Coeducation, Computers, Champions

In 1978 Crescent became the first Irish Jesuit school to go co-educational, with a ratio of three boys to one girl. Along with Gonzaga in Dublin, it was the first Irish school to offer transition year. In the 1980s, in collaboration with the new National Institute for Higher Education in Limerick - now the University of Limerick - Crescent students could take computer and technology courses at Leaving Certificate level. In 2011 a team from the school won a European Space Agency competition by building a working satellite that fit inside a soft-drink can, representing Ireland in Norway and finishing third out of fourteen countries. On the rugby pitch, Crescent is one of the big-five Munster schools, with twelve Munster Schools Senior Cup wins between 1947 and 2022. The girls' hockey team took the Kate Russell All-Ireland Hockey Championship in 2015. The boys' basketball team won the 2017 All-Ireland. Frank McCourt's Angela's Ashes - the great memoir of Limerick poverty - references the school. So do the alumni lists of two of the country's biggest companies: Google Ireland's John Herlihy and Microsoft Ireland's Paul Rellis both passed through Crescent classrooms.

Ignatian Continuity

The Sacred Heart Church on the Crescent in central Limerick - the spiritual home of the school for 150 years - closed in 2006, ending a century-and-a-half association.
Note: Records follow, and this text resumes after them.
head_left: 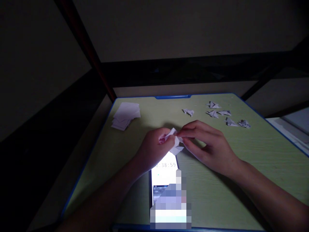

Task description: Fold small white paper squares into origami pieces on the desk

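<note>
A small white folded paper point(177, 149) is held above the table, over the top end of a lit phone point(164, 175). My left hand point(156, 145) is closed around the paper's left side, thumb pressed across the front. At the paper's upper right edge, the thumb and fingers of my right hand point(207, 145) pinch it. Part of the paper is hidden behind my left thumb and fingers. The phone lies flat with timer digits on its bright screen; its lower part is blurred out by pixels.
A loose stack of white paper sheets point(126, 111) lies at the far left of the green, blue-edged table point(135, 206). Several folded paper pieces point(212, 113) are spread at the far right. White items point(289, 132) sit beyond the right edge. Walls around are dark.
</note>
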`<state>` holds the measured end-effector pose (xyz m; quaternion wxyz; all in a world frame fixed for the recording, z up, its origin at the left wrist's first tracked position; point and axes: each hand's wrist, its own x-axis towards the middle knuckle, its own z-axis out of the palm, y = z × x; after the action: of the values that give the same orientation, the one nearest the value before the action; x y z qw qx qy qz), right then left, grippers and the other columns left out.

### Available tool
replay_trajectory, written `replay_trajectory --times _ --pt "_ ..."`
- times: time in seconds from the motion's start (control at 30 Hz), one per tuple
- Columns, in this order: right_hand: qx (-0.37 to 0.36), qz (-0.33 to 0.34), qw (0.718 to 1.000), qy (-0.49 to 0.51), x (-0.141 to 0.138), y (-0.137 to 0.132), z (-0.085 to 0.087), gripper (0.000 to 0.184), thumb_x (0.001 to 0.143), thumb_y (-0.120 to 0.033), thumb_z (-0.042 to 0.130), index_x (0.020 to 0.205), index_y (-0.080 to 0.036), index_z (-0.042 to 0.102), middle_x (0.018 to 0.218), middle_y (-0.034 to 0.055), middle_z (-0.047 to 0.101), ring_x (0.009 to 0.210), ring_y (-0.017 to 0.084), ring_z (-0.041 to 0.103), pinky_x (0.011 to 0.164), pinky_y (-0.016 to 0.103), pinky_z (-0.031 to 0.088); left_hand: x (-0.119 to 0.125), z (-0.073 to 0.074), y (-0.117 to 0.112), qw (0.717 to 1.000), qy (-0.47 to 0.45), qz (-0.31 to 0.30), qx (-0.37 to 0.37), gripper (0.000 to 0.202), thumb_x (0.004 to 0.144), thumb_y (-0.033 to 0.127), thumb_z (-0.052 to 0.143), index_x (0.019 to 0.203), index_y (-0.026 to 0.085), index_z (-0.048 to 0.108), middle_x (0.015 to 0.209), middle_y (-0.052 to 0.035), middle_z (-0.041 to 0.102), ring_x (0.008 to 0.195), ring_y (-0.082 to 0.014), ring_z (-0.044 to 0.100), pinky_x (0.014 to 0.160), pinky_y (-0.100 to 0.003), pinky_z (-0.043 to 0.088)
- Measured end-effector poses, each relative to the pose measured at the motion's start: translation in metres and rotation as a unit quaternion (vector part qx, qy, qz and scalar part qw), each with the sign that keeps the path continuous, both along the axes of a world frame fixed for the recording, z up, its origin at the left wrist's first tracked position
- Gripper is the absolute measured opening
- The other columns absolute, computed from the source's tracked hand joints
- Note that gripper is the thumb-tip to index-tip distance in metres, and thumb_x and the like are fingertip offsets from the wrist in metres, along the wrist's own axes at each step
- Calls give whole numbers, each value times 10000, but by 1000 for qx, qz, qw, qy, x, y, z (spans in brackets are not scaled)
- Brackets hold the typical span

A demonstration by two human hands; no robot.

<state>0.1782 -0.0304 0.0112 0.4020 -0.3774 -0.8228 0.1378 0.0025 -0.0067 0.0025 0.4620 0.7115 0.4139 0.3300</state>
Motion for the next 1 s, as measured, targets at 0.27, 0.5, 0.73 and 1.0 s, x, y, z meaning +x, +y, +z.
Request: replay_trajectory --times 0.27,0.5,0.73,1.0 --pt "1 -8 999 -38 2 -1 1 176 824 -143 546 958 -203 642 928 65 584 853 175 570 704 319 481 -1 -1 0 1000 19 -14 5 204 802 217 455 606 157 449 548 50 365 523 -85 358 477 -229 265" --pt "-11 -6 999 -45 1 -1 2 143 830 -141 549 946 -183 621 922 65 586 849 160 564 721 310 477 -1 -3 -2 999 24 -14 26 202 815 221 453 624 156 467 555 48 395 527 -86 376 489 -226 283" --pt "-19 -7 999 -41 -1 0 1 112 845 -138 531 922 -164 608 890 63 602 832 147 566 722 294 468 -1 -3 -2 1000 5 -20 23 200 820 213 451 630 154 465 556 53 398 529 -81 382 483 -219 275" --pt "-36 -11 999 -22 -2 -2 0 95 854 -170 517 921 -191 581 861 53 616 794 161 570 689 313 461 0 -1 -3 1000 -12 -25 9 189 820 197 454 637 151 469 553 52 375 529 -81 372 478 -223 272"
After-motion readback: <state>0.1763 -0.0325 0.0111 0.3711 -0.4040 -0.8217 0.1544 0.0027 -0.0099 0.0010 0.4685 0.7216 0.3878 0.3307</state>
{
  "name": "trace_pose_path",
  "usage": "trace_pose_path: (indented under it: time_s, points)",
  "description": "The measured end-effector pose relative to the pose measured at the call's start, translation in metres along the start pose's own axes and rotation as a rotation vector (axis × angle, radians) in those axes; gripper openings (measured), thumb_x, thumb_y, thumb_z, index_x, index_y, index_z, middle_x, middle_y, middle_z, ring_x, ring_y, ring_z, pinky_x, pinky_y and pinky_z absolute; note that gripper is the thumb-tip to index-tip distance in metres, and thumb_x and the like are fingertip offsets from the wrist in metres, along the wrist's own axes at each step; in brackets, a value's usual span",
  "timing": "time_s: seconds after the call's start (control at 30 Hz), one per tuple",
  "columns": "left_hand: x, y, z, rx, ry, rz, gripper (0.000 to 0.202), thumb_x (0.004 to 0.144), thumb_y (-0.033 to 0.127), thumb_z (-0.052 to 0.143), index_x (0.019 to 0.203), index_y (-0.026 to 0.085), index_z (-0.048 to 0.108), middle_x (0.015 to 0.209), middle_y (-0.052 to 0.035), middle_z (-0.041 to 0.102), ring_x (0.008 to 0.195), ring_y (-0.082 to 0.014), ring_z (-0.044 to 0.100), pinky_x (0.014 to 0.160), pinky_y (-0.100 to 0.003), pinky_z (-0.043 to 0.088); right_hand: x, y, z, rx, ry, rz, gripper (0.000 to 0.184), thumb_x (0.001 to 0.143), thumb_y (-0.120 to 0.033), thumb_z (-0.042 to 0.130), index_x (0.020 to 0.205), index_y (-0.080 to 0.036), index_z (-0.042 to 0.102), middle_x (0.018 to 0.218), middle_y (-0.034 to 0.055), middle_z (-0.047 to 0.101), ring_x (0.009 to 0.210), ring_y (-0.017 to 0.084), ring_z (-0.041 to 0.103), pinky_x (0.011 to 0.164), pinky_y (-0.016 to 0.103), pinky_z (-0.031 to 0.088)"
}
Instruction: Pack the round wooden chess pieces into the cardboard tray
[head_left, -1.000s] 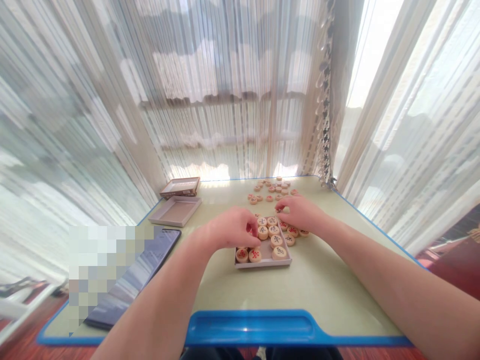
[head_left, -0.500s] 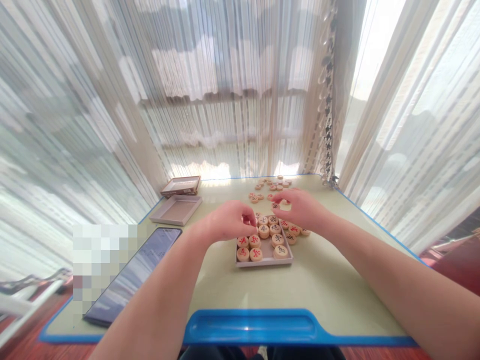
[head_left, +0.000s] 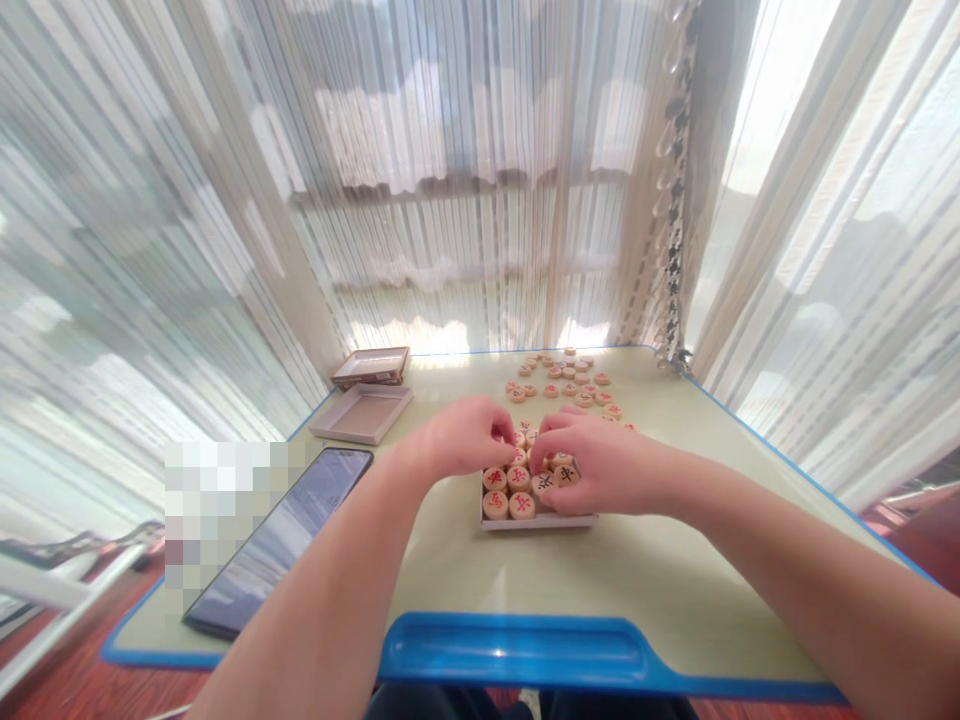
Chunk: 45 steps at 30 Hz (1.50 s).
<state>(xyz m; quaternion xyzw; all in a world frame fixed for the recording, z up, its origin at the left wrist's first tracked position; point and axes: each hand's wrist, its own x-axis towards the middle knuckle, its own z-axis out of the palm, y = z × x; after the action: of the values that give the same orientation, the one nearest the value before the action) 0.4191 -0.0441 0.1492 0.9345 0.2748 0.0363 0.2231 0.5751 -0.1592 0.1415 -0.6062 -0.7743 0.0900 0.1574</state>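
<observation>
A shallow cardboard box (head_left: 536, 522) stands on the table, partly filled with rows of round wooden Chinese chess pieces, red-marked ones on its left side and black-marked ones on its right. Over the right part of the box, my right hand (head_left: 600, 455) has thumb and fingers closed around a black-marked Chinese chess piece (head_left: 544, 483), low among the others. Curled at the box's left rear, my left hand (head_left: 469, 437) keeps its fingertips together beside red-marked pieces; what they hold, if anything, is hidden. My right hand covers several pieces and the box's right side.
Several loose pieces (head_left: 570, 389) lie scattered behind the box. At the back left are an empty shallow tray (head_left: 352, 425) and another box part (head_left: 373, 364). A phone (head_left: 285, 540) lies left, near my forearm. The table has a blue edge tray (head_left: 514, 650) in front.
My right hand has come down and toward me from behind the box, bringing a black-marked piece into the gap in its right part. My left hand stays about where it was.
</observation>
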Motion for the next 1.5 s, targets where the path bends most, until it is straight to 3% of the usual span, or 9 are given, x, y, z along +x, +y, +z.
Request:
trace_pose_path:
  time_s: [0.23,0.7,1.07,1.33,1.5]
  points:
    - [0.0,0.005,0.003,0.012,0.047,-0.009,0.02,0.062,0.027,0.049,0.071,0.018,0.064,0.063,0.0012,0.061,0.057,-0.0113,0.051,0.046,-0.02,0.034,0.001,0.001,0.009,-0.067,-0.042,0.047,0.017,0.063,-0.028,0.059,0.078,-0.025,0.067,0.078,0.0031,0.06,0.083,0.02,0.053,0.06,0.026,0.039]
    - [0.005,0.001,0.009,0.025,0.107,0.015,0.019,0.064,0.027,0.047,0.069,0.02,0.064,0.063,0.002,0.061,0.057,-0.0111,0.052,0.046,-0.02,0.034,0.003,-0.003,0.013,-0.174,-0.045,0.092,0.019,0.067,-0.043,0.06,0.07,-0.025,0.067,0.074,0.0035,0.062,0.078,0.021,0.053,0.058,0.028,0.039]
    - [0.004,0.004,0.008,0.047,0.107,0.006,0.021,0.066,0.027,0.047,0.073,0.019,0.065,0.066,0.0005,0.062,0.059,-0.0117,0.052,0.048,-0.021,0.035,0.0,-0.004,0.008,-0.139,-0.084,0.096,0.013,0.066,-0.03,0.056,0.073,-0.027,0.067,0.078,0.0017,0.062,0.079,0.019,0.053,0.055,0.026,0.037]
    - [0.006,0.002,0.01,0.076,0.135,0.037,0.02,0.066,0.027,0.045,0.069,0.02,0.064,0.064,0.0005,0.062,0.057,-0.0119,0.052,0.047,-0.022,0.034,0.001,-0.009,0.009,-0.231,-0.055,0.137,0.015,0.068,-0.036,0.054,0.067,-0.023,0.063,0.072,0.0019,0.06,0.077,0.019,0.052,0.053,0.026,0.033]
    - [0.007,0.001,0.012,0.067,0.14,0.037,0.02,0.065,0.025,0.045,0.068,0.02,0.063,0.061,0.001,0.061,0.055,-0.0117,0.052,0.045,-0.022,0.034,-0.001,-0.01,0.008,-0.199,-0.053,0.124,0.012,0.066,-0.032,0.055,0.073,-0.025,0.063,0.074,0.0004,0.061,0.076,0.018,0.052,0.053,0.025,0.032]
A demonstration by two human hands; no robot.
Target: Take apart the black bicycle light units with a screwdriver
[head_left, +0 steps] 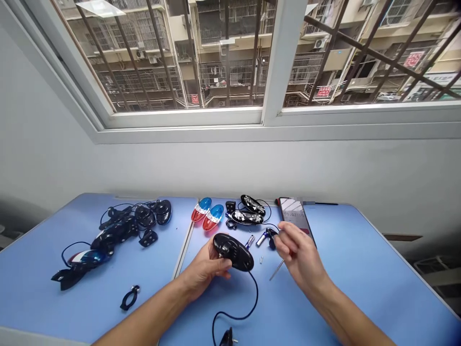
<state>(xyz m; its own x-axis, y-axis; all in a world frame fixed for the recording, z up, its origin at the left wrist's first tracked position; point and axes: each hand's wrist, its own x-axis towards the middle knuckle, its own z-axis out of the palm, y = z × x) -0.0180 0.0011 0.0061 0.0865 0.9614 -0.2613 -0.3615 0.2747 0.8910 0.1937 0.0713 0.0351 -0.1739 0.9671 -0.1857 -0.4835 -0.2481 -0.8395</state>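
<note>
My left hand (207,266) is closed round a black oval bicycle horn light (234,251), tilted, its underside facing me. A black cable (256,298) runs from it down to a small black part (226,338) at the front edge of the view. In my closed right hand (298,247) is a thin screwdriver (276,270), its metal shaft pointing down and left, apart from the horn light; my fingers hide its handle. Between the hands lie small screws (261,260), a battery (261,240) and a second battery (249,241).
Two red-and-blue lens covers (213,217) lie behind my left hand. Beside them are opened black housings (248,218). A phone (296,214) showing a timer lies at back right. Several cabled black units (115,230) and a clamp ring (130,298) occupy the left.
</note>
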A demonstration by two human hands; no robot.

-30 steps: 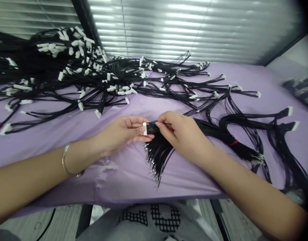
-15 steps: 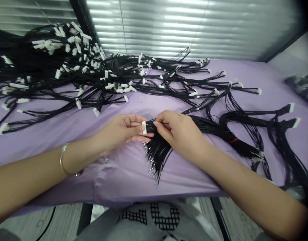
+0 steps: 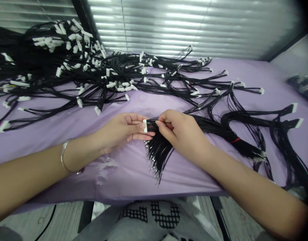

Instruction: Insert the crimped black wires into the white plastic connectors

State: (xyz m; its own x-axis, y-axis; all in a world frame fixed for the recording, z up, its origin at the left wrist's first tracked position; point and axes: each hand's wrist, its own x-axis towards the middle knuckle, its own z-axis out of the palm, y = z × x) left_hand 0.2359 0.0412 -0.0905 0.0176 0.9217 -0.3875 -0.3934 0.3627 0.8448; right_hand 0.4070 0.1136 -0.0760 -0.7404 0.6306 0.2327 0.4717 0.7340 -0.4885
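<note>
My left hand pinches a small white connector between thumb and fingers, just above the purple table cover. My right hand is closed in a pinch on a thin black wire right at the connector's side. Beneath both hands lies a bundle of loose black wires with bare metal tips, fanned toward me and tied further right by a red band.
A big heap of black cable assemblies with white connectors fills the back left of the table. More looped black harnesses lie on the right. Window blinds stand behind. The table's front edge is close to my body.
Both hands stay together at the connector. The right hand's fingers have shifted slightly on the wire. The view has drifted a little.
</note>
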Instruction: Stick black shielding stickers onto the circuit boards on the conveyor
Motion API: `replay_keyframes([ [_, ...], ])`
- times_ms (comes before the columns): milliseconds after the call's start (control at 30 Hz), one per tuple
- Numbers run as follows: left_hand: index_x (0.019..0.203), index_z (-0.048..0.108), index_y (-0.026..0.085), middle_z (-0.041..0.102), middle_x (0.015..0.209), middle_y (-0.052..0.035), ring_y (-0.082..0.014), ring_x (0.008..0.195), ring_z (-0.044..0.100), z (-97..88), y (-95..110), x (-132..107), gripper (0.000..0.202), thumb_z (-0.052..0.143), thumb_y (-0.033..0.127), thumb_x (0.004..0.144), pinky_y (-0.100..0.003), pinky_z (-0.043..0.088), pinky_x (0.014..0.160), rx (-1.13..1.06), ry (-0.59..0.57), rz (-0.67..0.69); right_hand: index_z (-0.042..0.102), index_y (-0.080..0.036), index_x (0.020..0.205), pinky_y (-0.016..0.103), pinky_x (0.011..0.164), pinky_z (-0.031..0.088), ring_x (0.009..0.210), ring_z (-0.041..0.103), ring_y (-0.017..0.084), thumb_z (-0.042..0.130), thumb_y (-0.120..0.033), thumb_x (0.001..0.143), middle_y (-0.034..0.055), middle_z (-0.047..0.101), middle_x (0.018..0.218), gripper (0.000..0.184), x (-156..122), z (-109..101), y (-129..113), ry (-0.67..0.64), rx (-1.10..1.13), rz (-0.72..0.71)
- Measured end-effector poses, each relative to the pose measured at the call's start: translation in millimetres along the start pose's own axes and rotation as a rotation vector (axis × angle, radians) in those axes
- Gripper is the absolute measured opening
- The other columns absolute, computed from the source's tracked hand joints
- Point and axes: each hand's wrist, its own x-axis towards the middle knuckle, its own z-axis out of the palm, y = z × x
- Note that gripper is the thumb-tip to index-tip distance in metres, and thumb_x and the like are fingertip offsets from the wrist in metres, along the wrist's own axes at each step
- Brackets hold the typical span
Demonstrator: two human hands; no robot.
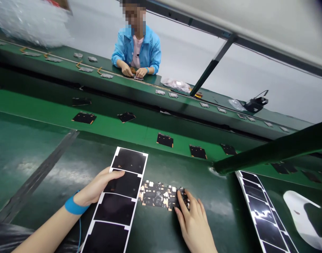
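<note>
PCB [157, 195] held down; sticker sheet [115, 209] gripped.
L hand [96, 191] pinched on sheet edge, just left of PCB; R hand [194, 221] laid flat, unclenched, fingertips pressed on PCB's right end.

A dark green surface [44, 165] carries a strip [118, 207] of black stickers on white backing, with a board [158, 195] just beside it on the right. Well to the right lie a second strip [263, 211] and a white liner [295, 207]. Beyond, black pieces [164, 140] sit spaced along a green belt [110, 128].
</note>
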Motion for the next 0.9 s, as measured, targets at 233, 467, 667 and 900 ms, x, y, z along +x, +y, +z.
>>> replay_keyframes([
  [233,0.093,0.074,0.016,0.076,0.1,-0.0084,-0.0275,0.098,0.07,12.9,-12,-5,0.029,0.076,0.04,0.076,-0.033,0.055,0.086,0.117,-0.201,0.023,0.054,-0.016,0.133,0.041,0.08,0.056,0.104,0.063,0.027,0.038,-0.03,0.104,0.0168,0.062,0.12,0.036,39,-31,-20,0.136,0.238,-0.043],
  [467,0.115,0.067,0.019,0.07,0.118,-0.0051,-0.0246,0.112,0.061,37.0,-29,-9,0.036,0.067,0.04,0.086,-0.033,0.046,0.101,0.423,-0.294,0.28,0.062,-0.018,0.125,0.045,0.102,0.044,0.109,0.063,0.023,0.046,-0.037,0.103,0.0117,0.068,0.121,0.034,110,-63,-51,0.212,0.46,-0.313],
  [667,0.104,0.069,0.015,0.073,0.1,-0.0065,-0.0233,0.096,0.064,29.1,-33,-10,0.039,0.07,0.047,0.082,-0.03,0.05,0.087,0.359,-0.341,0.272,0.062,-0.019,0.128,0.048,0.107,0.042,0.106,0.068,0.02,0.043,-0.033,0.104,0.0098,0.071,0.121,0.034,119,-62,-51,-0.01,0.703,-0.305],
  [900,0.09,0.073,0.017,0.073,0.088,-0.002,-0.0188,0.084,0.063,29.0,-39,-16,0.025,0.064,0.041,0.088,-0.026,0.05,0.081,0.532,-0.29,0.373,0.06,-0.024,0.133,0.042,0.108,0.042,0.086,0.074,0.016,0.043,-0.018,0.101,0.0054,0.075,0.111,0.037,117,-73,-53,-0.124,0.912,-0.325],
])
The Institute of Christ the King Sovereign Priest, a Traditionalist Catholic order, eventually bought the building. The school's House of Prayer and Spirituality is now at the Jesuit residence in Dooradoyle, where a handful of Jesuit priests live alongside the Jesuit Refugee Service. The headmaster has been a layman since 2001. Above the 1973 foundation stone of the modern campus sits a much older stone - rescued from a 17th-century building on Castle Lane in central Limerick, inscribed with the IHS monogram and the date 1642, the year Garret Barry's Irish Confederate army took Limerick. The Jesuits put the old stone above the new building deliberately. Forty-six decades after William Good translated the catechism in secret, the project of Jesuit education in Limerick is still recognisably the same project.

From the Air

Crescent College Comprehensive SJ sits at 52.64 degrees north, 8.64 degrees west, in Dooradoyle on the southwest side of Limerick city. Shannon Airport (EINN) is 22 km northwest. The Crescent Shopping Centre is the most obvious landmark from low altitude - large flat roof, big car parks - with the school's 40 acres of parkland directly beside it. Limerick city centre is 4 km north.